Stop me if you've heard this one before.
Lawyers spent Friday morning arguing over mega-loads of oil equipment that ConocoPhillips wants to haul across Idaho's U.S. Highway 12. Same players, same game plan. The difference is that the hearings are getting bigger and attracting more reporters. Nearly 150 people crammed into a meeting room at the Boise headquarters of the Idaho Transportation Department. A handful more spilled over into a side room and watched the proceedings on a monitor.
Conoco packed 55 employees on a bus for an 11-hour drive from the company's Billings, Mont., plant to attend the hearing. In solidarity, the refinery workers wore T-shirts that read: ConocoPhillips, Safe Reliable Energy and Jobs for the Rocky Mountain Region.
Hearing officer Merlyn Clark began the morning with a caveat.
"I practiced law in Lewiston, Idaho and I've fished every inch of the Clearwater and Lochsa rivers," said Clark. "I'm very familiar with Highway 12 and I'm very familiar with the river."
Clark told the gathering that he would spend the weekend and the first part of next week deliberating and "would have a decision before Thanksgiving."

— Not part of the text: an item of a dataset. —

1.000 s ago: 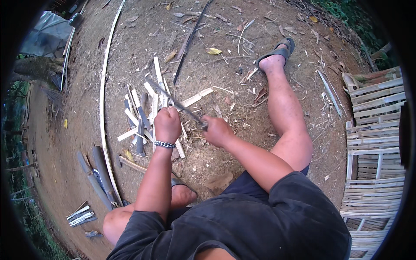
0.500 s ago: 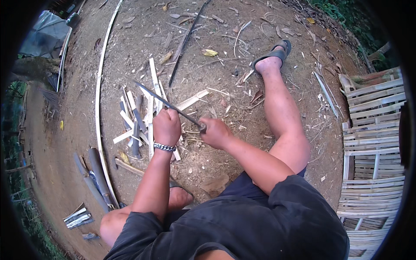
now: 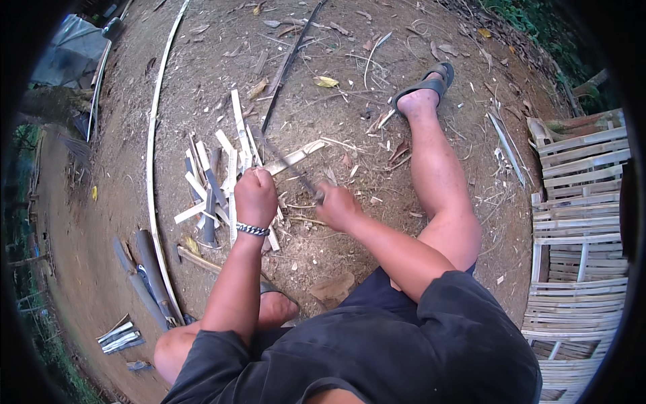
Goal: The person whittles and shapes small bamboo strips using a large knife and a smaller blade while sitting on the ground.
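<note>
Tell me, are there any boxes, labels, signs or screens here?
None that I can see: no package, label, sign or screen.
Closest thing: a grey plastic sheet, crumpled, at the top left edge of the dirt yard.
Otherwise only pale split bamboo strips on the ground by the left hand, and a slatted bamboo panel at the right.

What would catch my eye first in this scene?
Two bare hands meet at the centre: the left hand is fisted, the right hand grips a dark blade. Pale split bamboo strips lie scattered on the dirt just beyond. A woven bamboo panel fills the right edge.
</note>
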Demonstrator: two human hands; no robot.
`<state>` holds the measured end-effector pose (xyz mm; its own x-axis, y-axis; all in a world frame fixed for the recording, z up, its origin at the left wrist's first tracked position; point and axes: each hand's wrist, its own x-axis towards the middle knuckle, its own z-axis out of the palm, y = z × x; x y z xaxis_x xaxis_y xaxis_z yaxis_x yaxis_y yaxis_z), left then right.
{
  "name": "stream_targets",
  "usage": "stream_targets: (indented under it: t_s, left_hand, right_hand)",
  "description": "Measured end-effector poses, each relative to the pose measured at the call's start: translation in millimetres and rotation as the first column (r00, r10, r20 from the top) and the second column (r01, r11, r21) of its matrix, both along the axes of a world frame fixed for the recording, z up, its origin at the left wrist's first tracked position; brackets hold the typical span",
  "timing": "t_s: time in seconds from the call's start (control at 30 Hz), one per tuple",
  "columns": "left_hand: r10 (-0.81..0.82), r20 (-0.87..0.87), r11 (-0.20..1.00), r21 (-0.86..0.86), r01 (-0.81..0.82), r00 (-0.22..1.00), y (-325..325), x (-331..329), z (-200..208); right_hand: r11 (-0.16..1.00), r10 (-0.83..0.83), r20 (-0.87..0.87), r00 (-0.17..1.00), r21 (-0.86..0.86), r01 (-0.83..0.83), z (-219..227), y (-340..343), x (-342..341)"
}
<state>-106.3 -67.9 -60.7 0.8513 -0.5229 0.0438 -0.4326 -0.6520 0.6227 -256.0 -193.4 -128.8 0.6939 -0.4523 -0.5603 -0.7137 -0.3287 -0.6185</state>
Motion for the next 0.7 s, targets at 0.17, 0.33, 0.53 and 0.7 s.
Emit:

Clark also set some ground rules.
"I am limiting my scope of examination today to the four loads that are proposed for this permit."
But before the morning was over, all sides had referred to the 200-plus loads of oil equipment that ExxonMobil wants to haul across the same highway.

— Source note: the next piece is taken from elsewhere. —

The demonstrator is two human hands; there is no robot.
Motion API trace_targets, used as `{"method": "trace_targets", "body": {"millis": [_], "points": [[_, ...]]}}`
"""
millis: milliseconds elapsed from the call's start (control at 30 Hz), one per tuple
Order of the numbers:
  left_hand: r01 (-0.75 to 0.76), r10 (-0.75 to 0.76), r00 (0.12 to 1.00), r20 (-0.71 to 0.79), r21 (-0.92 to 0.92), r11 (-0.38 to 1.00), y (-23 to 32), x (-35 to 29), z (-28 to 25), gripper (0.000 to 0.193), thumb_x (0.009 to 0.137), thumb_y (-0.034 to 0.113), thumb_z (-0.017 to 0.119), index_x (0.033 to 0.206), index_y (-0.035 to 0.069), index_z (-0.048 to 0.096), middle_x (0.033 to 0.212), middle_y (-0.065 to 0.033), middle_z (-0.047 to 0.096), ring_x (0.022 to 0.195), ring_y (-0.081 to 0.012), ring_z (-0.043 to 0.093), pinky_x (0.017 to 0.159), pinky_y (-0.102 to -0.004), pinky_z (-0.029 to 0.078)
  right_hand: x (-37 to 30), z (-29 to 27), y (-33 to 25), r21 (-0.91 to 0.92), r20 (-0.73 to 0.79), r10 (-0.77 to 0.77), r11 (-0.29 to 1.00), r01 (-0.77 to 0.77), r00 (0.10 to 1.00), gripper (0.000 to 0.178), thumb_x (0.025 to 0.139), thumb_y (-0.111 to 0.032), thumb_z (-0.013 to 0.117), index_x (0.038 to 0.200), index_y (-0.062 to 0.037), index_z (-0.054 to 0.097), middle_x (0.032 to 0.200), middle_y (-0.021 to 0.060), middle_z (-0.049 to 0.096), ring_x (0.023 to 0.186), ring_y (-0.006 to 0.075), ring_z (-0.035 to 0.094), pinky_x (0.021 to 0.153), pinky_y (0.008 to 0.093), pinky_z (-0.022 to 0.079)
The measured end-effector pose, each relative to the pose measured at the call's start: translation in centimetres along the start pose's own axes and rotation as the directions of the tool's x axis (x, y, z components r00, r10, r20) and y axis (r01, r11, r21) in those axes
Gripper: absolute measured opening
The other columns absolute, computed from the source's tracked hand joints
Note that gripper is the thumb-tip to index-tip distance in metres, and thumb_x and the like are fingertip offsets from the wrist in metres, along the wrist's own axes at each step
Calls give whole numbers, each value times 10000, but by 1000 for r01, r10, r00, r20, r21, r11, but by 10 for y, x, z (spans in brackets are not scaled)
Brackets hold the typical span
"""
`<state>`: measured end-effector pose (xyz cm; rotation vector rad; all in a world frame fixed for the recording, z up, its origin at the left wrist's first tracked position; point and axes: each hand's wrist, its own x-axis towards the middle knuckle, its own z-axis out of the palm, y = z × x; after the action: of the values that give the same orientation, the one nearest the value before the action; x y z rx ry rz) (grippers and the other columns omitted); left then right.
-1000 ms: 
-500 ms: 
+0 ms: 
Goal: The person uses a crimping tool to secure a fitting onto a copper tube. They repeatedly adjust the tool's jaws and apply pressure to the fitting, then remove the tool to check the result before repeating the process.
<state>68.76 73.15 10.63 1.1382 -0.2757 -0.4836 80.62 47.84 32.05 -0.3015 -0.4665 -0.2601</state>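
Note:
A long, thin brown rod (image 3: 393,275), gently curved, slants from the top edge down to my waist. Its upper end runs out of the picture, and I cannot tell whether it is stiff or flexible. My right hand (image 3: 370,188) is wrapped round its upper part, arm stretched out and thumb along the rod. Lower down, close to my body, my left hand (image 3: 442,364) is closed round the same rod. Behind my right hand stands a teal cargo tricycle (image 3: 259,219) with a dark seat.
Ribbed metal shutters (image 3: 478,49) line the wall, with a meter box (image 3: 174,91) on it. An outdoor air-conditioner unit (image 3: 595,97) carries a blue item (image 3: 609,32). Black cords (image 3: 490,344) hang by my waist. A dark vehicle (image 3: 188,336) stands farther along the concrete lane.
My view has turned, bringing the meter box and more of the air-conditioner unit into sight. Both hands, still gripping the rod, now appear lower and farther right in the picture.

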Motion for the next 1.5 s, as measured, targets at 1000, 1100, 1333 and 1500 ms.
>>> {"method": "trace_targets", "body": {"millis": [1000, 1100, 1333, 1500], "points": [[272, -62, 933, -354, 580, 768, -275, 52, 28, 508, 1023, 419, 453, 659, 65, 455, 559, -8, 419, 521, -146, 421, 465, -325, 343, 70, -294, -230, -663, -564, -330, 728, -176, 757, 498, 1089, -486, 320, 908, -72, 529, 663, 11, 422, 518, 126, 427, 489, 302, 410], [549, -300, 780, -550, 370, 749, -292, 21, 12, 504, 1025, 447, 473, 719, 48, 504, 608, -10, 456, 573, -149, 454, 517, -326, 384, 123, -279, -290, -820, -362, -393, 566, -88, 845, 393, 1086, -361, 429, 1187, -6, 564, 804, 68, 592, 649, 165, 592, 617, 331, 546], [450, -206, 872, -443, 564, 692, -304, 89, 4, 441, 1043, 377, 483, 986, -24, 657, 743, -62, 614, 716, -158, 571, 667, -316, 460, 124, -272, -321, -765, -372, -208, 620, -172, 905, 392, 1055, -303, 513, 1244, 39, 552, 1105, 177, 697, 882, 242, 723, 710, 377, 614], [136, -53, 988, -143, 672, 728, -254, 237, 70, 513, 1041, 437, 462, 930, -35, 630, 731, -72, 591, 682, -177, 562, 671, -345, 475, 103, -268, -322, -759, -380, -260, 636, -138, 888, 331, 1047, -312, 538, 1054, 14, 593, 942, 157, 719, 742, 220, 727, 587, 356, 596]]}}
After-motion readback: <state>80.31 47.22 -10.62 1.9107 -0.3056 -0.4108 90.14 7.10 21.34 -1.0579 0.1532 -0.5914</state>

Laird Lucas, attorney for the opponents of the loads delivered an impassioned plea that he had previously offered in District Court and before the Idaho Supreme Court. But he also offered compromise.
"Instead of putting on all our armor in a formal contested case, can we not talk quietly and informally about ways we can go forward?" asked Laird.

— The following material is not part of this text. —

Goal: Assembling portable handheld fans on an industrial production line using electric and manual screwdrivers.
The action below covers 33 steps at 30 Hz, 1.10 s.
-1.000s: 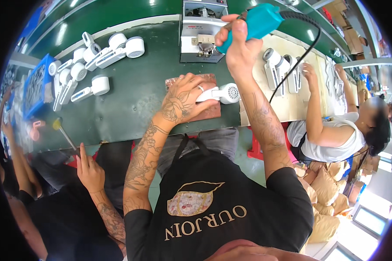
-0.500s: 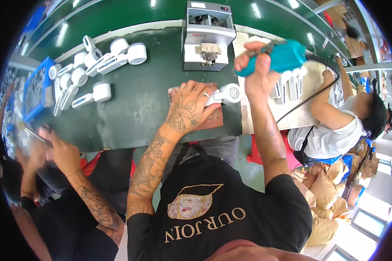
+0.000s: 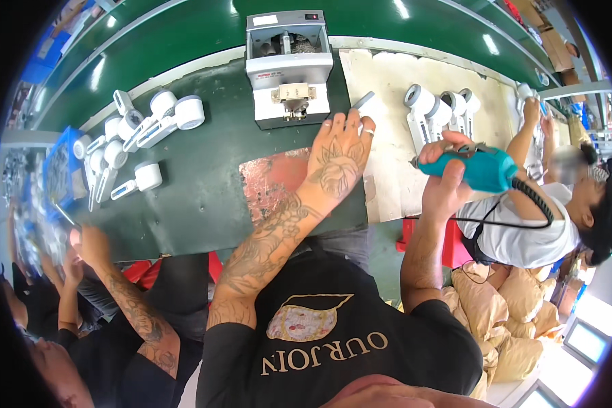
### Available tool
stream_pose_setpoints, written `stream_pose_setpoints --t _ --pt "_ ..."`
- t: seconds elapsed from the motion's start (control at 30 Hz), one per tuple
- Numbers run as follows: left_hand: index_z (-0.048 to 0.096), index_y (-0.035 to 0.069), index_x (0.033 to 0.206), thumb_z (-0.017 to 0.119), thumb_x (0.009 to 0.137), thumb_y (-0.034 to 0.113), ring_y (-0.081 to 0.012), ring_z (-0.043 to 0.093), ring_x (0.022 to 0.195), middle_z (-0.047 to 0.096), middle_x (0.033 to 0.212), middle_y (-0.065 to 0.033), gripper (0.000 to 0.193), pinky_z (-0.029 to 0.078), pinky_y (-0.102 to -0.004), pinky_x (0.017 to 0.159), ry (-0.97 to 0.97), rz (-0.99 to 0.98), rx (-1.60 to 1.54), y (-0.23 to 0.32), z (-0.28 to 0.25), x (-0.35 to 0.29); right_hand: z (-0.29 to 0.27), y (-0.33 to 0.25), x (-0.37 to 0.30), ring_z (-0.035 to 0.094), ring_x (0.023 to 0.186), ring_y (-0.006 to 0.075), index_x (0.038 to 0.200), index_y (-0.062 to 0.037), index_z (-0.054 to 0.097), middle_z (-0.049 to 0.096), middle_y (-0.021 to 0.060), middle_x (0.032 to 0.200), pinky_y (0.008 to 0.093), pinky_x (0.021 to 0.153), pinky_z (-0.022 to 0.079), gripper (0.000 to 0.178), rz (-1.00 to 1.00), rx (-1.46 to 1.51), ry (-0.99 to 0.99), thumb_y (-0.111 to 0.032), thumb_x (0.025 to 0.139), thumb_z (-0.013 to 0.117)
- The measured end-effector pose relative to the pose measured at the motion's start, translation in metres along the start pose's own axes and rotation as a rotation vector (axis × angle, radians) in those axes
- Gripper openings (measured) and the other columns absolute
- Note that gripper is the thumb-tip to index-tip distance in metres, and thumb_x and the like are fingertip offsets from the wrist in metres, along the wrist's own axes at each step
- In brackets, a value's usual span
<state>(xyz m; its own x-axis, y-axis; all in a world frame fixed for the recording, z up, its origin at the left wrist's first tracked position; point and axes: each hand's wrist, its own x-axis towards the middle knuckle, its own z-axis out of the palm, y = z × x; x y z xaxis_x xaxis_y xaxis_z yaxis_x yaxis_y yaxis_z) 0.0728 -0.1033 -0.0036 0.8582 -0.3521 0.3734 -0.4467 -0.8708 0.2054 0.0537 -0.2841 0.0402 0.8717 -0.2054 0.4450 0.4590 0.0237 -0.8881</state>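
Note:
My left hand [image 3: 340,155] is over the border of the green bench and the cardboard sheet, back upward. It grips a white shower head [image 3: 365,102]; only a grey-and-white end shows past my fingertips, and the rest is hidden beneath the hand. In my right hand [image 3: 449,180] is a teal electric screwdriver [image 3: 483,168], held above the cardboard with its tip to the left and a black coiled cord trailing right. Left of my left hand lies a worn reddish pad [image 3: 273,178]. Several white shower heads [image 3: 425,102] stand in a row on the cardboard beyond the screwdriver.
A grey screw feeder machine [image 3: 289,71] stands at the back of the green bench [image 3: 204,163]. More white shower heads [image 3: 160,119] lie in a group on the left, near a blue crate [image 3: 62,166]. Co-workers sit on both sides. Paper-wrapped bundles [image 3: 517,306] are behind right.
My left hand has moved right with the shower head, off the reddish pad to the cardboard's edge. My right hand has shifted right and lowered with the screwdriver. The view has turned slightly.

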Motion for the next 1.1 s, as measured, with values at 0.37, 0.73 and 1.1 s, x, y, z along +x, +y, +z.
stream_pose_setpoints --t 0.37,0.73,1.1 --pt "0.069 0.007 0.098 0.072 0.089 0.017 -0.0262 0.064 0.094 0.065 0.105 -0.0068 0.013 0.055 -0.0399 0.076 0.163 -0.015 -0.09 -0.058 -0.074 0.018 -0.004 0.001 -0.007 0.062 0.101 0.0156 0.125 -0.0017 0.058 0.064 0.0118 0.12 0.0296 0.084 0.053 0.043 0.207 -0.017 -0.181 -0.008 0.088 0.078" --pt "0.061 0.003 0.121 0.064 0.091 0.017 -0.0276 0.067 0.1 0.058 0.111 -0.0138 0.033 0.06 -0.0391 0.076 -0.294 -0.005 -0.167 0.014 -0.004 0.008 -0.013 0.002 -0.029 0.064 0.107 0.0197 0.123 -0.0002 0.058 0.065 0.0124 0.116 0.0334 0.088 0.053 0.038 0.126 -0.154 -0.206 -0.009 0.09 0.075" --pt "0.073 0.005 0.109 0.076 0.089 0.014 -0.0293 0.068 0.101 0.073 0.111 -0.0124 0.022 0.054 -0.0388 0.092 0.362 -0.395 -0.384 -0.116 -0.116 -0.087 -0.001 -0.006 -0.056 0.062 0.095 0.0176 0.143 0.0086 0.047 0.065 0.0111 0.111 0.0312 0.087 0.05 0.063 0.164 -0.061 -0.163 -0.021 0.095 0.073"
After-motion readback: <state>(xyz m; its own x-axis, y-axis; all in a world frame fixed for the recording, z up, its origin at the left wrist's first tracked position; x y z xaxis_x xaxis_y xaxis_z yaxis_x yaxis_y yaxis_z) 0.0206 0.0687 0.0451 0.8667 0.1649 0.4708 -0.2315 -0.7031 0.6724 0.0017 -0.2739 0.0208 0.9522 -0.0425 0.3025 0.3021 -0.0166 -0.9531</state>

But compromise was not on the agenda. Conoco attorney Erik Stidham displayed a webpage from the opponents, warning of "Axles of Evil."
"This is about four permits for four shipments for four days," said Stidham. "This is not about a broader agenda."
Stidham said his client had already incurred $2.5 million in operating losses, including labor costs and stand-down fees at the Port of Lewiston. He further claimed that if the Billings refinery were forced to shut down, Conoco could face a $40 million loss.
Refinery Manager Steven Steach told Citydesk that the coke drums sitting in Lewiston are desperately needed in Billings.
"Our existing drums have been in service for over 20 years," said Steach. "They have some bulges and cracks."
Steach told Citydesk that the mega-loads were actually "four halves" which, when welded together, would create two giant coke drums.
Steach said Idaho has more than a passing interest in the coke drums.
"Our Billings refinery provides 7 percent of Idaho's transportation fuel," said Steach. "It's key to the energy security of Idaho."